Good afternoon,

I would like to ask, if anyone knows how to evaluate a sum

$$\sum_{k=0}^{\lambda n}{n \choose k}$$

for fixed $\lambda < 1/2$ with absolute error $O(n^{-1})$, or better.

In Concrete Mathematics (Graham, Knuth, Patashnik), it is shown how to evaluate this sum with absolute error $O(1)$, but it is not clear to me, how to obtain better absolute error in a straightforward manner.

Thank you in advance.


This is more of an extended comment than an answer, but you may find it useful.

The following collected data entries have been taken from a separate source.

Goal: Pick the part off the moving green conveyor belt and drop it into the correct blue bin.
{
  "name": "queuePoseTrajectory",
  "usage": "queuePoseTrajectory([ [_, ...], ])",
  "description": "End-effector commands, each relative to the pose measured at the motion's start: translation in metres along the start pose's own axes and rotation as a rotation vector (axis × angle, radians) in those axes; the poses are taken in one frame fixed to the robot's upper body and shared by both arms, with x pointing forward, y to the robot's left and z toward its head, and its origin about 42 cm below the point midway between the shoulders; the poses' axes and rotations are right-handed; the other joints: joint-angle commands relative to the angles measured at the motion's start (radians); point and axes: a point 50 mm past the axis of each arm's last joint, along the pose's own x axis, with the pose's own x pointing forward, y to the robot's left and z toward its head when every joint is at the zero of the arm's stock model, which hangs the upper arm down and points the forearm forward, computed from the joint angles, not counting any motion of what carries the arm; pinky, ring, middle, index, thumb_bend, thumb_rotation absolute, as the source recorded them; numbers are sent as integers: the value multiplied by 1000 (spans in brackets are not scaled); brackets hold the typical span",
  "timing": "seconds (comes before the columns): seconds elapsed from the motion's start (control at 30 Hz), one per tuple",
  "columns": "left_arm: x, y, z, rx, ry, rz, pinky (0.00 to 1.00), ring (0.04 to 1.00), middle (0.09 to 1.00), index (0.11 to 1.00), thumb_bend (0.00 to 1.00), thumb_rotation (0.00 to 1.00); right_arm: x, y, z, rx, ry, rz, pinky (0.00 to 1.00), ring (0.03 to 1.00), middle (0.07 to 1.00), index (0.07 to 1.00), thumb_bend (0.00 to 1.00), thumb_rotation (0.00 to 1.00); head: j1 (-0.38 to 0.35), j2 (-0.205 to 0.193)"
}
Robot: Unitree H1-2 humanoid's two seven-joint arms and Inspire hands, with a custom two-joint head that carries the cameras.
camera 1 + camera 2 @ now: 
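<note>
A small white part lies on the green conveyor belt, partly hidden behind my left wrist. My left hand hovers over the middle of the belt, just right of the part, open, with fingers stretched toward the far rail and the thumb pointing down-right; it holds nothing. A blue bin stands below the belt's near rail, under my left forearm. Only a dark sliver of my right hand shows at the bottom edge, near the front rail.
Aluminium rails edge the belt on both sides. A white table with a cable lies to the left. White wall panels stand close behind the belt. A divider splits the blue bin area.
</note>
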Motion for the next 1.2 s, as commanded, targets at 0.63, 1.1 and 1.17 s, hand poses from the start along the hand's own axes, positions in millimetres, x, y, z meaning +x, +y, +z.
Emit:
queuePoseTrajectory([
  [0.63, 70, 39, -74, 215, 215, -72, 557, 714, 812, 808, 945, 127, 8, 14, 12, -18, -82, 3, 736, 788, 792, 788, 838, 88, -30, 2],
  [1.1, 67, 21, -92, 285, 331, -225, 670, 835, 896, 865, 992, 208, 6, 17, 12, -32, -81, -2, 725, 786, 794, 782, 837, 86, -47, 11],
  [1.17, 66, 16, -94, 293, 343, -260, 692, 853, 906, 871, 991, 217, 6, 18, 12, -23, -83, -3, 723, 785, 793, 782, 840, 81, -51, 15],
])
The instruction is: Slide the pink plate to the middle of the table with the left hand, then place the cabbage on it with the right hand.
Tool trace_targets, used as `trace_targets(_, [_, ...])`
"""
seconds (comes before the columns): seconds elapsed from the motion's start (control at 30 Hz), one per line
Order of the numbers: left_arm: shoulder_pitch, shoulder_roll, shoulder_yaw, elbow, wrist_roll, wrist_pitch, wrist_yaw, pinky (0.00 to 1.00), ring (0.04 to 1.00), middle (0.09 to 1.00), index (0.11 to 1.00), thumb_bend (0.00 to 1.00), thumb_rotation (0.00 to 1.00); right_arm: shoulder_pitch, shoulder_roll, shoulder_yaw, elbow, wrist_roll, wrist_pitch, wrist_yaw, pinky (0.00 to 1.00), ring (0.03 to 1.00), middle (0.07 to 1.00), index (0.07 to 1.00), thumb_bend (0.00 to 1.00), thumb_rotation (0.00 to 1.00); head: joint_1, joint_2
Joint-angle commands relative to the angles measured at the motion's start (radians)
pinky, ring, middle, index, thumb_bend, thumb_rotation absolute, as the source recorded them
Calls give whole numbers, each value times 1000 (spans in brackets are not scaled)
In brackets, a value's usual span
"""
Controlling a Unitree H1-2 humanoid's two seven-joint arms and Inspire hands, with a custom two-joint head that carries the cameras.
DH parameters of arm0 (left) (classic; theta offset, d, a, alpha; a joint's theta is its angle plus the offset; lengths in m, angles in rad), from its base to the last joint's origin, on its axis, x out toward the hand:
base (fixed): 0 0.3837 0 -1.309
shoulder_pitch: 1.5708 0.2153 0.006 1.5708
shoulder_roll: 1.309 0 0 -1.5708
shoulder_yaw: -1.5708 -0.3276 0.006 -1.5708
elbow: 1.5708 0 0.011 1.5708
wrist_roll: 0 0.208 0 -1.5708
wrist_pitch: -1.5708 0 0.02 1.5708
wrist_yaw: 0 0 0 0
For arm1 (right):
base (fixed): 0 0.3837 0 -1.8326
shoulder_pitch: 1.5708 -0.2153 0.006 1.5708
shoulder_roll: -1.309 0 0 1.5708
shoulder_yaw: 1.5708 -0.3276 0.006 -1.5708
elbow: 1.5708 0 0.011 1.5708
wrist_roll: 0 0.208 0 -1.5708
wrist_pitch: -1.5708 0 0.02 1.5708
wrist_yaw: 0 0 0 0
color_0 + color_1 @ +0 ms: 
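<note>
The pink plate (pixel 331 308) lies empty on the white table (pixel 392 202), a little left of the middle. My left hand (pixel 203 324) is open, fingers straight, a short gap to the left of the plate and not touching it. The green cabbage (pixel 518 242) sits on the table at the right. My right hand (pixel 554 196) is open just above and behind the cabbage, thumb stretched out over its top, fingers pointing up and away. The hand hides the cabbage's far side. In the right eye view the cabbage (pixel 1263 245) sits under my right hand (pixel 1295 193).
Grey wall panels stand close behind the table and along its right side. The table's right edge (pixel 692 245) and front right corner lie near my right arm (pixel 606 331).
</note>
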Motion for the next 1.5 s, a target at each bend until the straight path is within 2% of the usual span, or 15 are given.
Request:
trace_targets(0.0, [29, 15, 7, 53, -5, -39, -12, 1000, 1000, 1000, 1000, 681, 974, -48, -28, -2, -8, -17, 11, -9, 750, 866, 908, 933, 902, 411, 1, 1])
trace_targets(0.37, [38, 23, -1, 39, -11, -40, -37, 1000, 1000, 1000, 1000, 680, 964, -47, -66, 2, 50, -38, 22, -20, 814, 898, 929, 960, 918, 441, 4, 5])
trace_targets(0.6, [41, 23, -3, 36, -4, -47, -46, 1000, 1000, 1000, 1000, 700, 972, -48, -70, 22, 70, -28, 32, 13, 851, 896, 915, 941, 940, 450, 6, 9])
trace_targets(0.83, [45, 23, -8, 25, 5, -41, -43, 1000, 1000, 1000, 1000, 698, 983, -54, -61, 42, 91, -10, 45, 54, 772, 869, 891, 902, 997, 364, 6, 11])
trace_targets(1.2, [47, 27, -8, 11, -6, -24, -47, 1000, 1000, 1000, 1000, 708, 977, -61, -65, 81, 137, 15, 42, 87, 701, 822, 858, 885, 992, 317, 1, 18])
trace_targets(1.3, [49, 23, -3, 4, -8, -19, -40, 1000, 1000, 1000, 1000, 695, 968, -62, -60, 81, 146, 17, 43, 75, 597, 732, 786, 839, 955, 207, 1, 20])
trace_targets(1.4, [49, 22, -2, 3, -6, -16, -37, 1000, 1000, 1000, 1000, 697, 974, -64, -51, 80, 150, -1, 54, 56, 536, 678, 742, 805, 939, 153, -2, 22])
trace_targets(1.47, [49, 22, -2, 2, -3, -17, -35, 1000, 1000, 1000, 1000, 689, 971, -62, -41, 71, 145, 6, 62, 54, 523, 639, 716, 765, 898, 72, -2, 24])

In Exercise 9.42 of Concrete Mathematics (page 492 in the second edition), the authors establish the asymptotic formula $$\sum_{k=0}^{\lambda n} {n\choose k}=2^{n H(\lambda)-\lg(n)/2+O(1)}$$ where $0<\lambda< 1/2$, $H(\lambda)= \lambda \lg({1\over \lambda})+(1-\lambda)\lg({1\over 1-\lambda})$, and $\lg$ is the binary logarithm.

The sum on the left is a small fraction of the full sum $2^n$. Note that this is a multiplicative approximation, the ratio of the sum and the approximation remains bounded as $n\to\infty$, not the difference.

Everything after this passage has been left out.